---------- DATA PROVIDED ----------
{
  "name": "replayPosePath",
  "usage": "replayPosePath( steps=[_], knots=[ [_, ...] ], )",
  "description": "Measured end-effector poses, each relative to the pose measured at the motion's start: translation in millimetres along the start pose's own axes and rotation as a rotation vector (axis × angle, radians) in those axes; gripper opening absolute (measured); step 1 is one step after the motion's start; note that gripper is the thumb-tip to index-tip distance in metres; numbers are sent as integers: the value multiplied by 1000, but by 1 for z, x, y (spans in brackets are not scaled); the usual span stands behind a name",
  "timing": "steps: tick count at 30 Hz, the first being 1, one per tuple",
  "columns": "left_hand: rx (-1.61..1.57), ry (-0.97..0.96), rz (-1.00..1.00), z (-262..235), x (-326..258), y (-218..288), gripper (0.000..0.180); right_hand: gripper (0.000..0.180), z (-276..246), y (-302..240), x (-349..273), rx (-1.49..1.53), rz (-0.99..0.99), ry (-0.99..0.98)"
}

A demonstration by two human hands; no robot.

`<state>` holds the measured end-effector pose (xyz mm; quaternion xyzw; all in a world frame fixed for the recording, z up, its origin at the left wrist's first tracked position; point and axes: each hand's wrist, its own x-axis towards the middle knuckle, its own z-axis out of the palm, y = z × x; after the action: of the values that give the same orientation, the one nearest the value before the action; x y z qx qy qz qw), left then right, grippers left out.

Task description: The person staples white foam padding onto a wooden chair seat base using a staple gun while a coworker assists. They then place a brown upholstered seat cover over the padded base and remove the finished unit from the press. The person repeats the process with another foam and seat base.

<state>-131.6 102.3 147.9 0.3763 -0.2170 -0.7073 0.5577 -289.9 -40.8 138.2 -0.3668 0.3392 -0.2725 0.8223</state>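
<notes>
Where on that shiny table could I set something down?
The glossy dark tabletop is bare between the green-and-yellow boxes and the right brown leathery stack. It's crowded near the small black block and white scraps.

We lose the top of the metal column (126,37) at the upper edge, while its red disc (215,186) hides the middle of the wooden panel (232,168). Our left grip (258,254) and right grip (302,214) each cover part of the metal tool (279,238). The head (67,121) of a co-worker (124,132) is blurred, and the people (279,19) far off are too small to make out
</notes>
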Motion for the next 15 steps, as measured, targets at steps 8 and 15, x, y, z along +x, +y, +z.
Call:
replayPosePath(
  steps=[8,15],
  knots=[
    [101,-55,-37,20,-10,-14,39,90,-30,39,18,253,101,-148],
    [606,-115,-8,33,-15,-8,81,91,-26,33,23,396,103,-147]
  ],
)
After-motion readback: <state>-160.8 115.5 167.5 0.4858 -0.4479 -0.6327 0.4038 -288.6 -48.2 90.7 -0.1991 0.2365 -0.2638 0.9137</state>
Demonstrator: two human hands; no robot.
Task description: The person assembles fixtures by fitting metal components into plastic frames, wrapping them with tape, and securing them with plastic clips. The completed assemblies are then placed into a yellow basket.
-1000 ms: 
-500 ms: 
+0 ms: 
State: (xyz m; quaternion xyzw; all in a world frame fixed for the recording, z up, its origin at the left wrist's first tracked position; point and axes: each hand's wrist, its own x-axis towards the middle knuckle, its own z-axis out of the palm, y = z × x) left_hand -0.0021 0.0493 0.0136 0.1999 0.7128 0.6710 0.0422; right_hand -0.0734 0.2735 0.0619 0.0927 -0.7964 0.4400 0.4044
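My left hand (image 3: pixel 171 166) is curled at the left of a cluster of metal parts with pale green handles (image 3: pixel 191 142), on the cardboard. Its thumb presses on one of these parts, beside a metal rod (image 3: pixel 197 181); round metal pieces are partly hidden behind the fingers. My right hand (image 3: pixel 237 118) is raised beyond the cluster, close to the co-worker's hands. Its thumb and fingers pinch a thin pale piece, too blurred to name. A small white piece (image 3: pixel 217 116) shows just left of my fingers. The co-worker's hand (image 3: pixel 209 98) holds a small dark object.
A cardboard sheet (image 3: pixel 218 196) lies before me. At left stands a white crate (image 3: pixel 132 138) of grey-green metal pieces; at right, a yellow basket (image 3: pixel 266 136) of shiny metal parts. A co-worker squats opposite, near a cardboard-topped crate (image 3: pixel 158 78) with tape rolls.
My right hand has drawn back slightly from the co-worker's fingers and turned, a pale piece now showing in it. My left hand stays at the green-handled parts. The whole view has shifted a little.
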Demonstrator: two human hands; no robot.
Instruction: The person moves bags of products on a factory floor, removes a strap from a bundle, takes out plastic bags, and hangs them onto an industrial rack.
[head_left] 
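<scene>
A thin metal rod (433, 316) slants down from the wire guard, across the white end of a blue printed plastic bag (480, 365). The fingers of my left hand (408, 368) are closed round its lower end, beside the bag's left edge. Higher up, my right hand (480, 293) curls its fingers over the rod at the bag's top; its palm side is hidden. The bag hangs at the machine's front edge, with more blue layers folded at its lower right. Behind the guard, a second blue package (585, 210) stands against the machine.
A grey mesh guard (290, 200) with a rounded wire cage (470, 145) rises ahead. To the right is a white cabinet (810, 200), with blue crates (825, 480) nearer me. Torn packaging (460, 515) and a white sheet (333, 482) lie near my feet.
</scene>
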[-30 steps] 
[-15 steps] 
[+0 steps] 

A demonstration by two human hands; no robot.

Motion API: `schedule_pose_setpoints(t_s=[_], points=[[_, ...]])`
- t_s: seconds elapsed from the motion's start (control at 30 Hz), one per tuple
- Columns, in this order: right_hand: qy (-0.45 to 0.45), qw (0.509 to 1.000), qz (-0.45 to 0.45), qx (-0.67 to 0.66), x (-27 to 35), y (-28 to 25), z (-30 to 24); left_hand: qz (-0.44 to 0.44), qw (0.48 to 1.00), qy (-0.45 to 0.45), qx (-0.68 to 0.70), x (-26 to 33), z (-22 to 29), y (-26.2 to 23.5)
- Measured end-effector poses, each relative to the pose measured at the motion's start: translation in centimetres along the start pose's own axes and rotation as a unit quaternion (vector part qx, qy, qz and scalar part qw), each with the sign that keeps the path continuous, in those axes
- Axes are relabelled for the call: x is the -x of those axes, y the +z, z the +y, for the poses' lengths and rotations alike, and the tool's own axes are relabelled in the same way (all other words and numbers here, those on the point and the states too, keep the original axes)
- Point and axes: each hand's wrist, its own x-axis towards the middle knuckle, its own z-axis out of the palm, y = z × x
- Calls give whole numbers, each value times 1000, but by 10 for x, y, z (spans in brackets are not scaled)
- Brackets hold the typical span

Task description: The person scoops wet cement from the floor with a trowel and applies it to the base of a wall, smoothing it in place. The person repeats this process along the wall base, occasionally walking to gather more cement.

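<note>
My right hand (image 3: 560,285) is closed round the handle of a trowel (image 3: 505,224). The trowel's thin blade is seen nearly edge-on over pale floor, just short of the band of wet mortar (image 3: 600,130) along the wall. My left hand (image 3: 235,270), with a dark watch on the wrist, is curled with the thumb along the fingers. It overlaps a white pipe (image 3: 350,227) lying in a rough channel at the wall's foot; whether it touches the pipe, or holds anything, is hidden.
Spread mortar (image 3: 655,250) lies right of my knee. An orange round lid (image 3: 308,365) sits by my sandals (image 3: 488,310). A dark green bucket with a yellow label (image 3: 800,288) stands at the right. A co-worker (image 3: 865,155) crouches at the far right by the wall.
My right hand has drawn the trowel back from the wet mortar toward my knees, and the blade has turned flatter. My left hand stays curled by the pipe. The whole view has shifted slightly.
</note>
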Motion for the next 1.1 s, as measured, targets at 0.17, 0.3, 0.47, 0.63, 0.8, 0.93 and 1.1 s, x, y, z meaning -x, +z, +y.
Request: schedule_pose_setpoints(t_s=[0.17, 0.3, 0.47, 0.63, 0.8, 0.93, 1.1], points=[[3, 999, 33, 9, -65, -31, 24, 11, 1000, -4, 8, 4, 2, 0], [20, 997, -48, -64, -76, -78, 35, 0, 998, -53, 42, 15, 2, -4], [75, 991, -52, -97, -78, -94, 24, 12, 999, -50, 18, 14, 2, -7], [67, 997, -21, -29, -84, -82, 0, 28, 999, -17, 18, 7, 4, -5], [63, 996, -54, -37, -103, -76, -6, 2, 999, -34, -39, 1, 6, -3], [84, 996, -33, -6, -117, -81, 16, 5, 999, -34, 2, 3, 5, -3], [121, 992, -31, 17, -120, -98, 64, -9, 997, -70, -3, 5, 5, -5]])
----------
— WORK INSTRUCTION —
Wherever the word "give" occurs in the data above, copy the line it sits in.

— TASK RESPONSE —
`<state>` holds the measured end-effector pose (xyz mm; quaternion xyzw; all in a world frame fixed for the recording, z up, its origin at the left wrist's first tracked position; point and axes: each hand's wrist, its own x-axis towards the middle knuckle, its own z-axis out of the palm, y = z × x; after the action: of the values that give the same orientation, the one nearest the value before the action; x y z qx qy qz qw), left then right, grippers left out.
- Calls give whole numbers, each value times 1000, but by 10 for x, y, z (spans in brackets are not scaled)

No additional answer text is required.